Chirico

ユーリのChiricoのレビュー・感想・評価

ユーリ(1996年製作の映画)
3.9
この頃のいしだ壱成、坂井真紀の透明感は突出していた。冷蔵庫男を演じる永瀬正敏、恋人(?)役の森口瑤子の色気もすごい。皆さんがおっしゃるように、藤原ヒロシのサントラも最高だ。
フィルムの上に、透明な膜を貼り付けたような作品。
透明な夏の夢に吸い込まれてゆく。
全編に溢れている正体不明の危うさに引き付けられ、意味も分からず映画に没入してしまう。
私の記憶が正しければ、助監督に青山真治が参加していたはずで、それを見たとき、ああー、と納得したことを覚えている。
チョイ役で江口洋介も出ている。日本で、このキャスト・スタッフで、よくもまあ、この手の映画が作れたな、と感心してしまう。
透き通った色彩の、「マルホランド・ドライブ」といった感じ。

BGMや、酔った時に流しっぱなしにしておく事が多かった作品。
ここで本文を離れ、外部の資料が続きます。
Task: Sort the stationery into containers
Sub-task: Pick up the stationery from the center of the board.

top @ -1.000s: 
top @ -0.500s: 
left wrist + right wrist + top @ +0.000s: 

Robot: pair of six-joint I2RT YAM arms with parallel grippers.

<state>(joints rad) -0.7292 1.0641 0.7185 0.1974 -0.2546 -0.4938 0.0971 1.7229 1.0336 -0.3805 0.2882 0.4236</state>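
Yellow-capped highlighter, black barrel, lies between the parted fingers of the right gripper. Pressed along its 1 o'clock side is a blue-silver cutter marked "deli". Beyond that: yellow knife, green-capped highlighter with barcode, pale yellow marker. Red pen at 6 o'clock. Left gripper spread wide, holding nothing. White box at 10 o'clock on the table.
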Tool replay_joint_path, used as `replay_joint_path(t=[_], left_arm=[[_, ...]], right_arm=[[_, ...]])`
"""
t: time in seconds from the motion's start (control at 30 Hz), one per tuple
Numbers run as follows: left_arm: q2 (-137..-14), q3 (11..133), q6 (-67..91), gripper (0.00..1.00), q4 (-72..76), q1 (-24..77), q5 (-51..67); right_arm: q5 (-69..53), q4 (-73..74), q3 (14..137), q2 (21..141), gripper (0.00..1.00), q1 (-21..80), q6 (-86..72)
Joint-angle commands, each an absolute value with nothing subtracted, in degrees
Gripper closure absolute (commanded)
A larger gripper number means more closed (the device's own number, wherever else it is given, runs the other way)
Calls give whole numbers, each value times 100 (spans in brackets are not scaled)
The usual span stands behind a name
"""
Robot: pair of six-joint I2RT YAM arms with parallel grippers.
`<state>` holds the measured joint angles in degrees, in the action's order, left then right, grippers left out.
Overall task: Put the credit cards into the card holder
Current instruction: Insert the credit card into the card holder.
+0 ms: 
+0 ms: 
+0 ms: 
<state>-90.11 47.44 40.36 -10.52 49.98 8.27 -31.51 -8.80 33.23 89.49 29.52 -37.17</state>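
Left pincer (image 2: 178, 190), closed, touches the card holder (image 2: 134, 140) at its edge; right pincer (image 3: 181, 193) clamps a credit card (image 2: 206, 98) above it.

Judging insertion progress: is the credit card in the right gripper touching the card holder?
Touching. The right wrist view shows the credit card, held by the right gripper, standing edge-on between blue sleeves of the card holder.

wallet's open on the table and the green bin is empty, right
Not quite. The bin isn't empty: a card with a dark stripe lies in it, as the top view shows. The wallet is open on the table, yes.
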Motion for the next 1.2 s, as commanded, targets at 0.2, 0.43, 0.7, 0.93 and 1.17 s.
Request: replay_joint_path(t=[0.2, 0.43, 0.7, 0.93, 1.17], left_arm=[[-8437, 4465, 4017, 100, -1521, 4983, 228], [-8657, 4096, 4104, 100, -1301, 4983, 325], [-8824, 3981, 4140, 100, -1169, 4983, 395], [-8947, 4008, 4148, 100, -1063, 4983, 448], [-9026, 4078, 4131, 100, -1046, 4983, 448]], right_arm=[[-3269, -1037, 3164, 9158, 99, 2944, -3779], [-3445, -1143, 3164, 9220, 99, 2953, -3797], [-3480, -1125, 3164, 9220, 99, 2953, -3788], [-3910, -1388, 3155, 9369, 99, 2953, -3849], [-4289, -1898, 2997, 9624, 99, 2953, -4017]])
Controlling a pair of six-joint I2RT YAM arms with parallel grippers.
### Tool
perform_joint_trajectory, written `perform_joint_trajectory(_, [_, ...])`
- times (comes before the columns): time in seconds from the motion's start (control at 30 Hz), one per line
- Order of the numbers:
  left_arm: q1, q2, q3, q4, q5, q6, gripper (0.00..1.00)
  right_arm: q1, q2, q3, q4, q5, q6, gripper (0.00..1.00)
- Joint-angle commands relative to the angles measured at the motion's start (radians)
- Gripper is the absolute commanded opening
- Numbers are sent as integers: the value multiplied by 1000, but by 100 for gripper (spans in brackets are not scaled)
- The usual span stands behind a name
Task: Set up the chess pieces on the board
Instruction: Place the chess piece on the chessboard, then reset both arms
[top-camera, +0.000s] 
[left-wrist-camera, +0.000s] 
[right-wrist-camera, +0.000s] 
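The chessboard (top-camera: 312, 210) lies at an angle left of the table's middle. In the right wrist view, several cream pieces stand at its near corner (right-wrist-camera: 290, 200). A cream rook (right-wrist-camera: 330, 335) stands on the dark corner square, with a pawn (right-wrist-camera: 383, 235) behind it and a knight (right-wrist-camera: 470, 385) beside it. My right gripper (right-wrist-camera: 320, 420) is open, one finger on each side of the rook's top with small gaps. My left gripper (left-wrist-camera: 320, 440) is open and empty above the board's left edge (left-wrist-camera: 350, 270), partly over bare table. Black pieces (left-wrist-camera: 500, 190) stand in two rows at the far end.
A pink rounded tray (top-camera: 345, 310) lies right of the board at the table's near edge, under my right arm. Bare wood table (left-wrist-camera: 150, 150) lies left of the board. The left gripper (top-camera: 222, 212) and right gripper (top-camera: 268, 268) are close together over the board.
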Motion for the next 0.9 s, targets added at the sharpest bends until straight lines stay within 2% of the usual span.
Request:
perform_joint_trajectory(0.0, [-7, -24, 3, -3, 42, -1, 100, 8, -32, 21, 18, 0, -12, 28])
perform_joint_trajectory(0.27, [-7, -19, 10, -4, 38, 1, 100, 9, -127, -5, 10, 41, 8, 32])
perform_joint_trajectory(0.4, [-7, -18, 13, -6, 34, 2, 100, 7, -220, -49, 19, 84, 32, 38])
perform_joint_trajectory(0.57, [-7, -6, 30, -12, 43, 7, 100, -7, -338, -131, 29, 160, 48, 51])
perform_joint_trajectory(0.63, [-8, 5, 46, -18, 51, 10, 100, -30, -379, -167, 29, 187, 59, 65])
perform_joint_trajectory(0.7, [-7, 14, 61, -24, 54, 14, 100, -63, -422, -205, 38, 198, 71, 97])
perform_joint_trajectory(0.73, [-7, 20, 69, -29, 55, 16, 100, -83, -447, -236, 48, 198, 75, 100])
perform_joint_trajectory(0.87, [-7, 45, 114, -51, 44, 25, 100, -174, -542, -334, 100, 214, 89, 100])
そういった意味では、再生回数がかなり高かった。
洋画で言えば、私にとって「GAMMO」がそれにあたる。

映像学校の卒業制作のような印象は否めないが、この手のフィルムでここまでの作品は、あまりお目にかかれまいと思う。

おススメするかは相手を見て決める映画の、かなり上位に位置します。